Activity -> A word-for-word copy of the data is what's wanted; pictures stay out of it.

--- Supplied data Enclosed Below ---

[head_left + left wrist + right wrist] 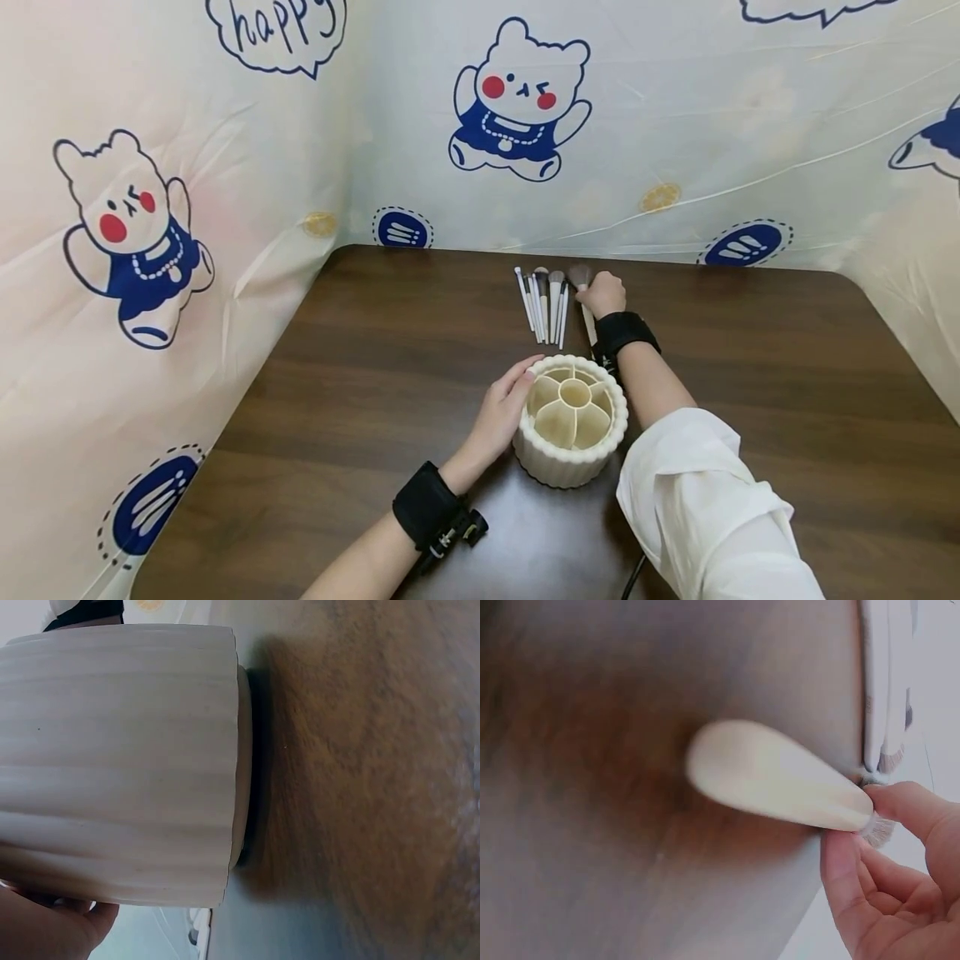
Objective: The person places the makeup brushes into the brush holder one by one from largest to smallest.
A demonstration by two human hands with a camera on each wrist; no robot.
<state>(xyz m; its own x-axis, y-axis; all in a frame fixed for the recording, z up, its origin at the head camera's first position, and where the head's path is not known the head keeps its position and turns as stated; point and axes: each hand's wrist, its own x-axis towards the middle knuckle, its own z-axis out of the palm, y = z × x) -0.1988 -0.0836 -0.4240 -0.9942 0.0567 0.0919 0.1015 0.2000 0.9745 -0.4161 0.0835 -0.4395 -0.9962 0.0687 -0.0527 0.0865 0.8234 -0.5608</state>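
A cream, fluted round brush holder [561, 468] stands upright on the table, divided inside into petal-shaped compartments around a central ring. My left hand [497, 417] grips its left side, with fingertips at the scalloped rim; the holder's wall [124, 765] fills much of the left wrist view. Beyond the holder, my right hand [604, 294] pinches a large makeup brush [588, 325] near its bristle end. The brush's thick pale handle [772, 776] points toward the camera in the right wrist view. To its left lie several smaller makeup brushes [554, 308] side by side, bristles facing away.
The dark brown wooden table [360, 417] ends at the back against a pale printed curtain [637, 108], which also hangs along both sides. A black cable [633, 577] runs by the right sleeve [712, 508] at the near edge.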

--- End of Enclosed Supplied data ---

Exercise solution ->
[head_left + left wrist + right wrist] 
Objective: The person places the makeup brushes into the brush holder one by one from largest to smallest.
A demonstration by two human hands with a camera on each wrist; no robot.
<state>(xyz m; its own x-axis, y-axis; all in a frame fixed for the recording, z up, its origin at the head camera's first position, and where the head's path is not known the head keeps its position and turns as stated; point and axes: each hand's wrist, its own x-axis towards the middle knuckle, its own z-axis out of the palm, y = z × x) -0.1988 -0.0836 -0.4240 -0.9942 0.0567 0.0919 0.1015 0.2000 0.9745 -0.4161 0.0835 -0.4395 -0.9962 0.0687 -0.0527 0.0865 0.8234 -0.5608</state>
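A cream, fluted round brush holder [561, 468] stands upright on the table, divided inside into petal-shaped compartments around a central ring. My left hand [497, 417] grips its left side, with fingertips at the scalloped rim; the holder's wall [124, 765] fills much of the left wrist view. Beyond the holder, my right hand [604, 294] pinches a large makeup brush [588, 325] near its bristle end. The brush's thick pale handle [772, 776] points toward the camera in the right wrist view. To its left lie several smaller makeup brushes [554, 308] side by side, bristles facing away.
The dark brown wooden table [360, 417] ends at the back against a pale printed curtain [637, 108], which also hangs along both sides. A black cable [633, 577] runs by the right sleeve [712, 508] at the near edge.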

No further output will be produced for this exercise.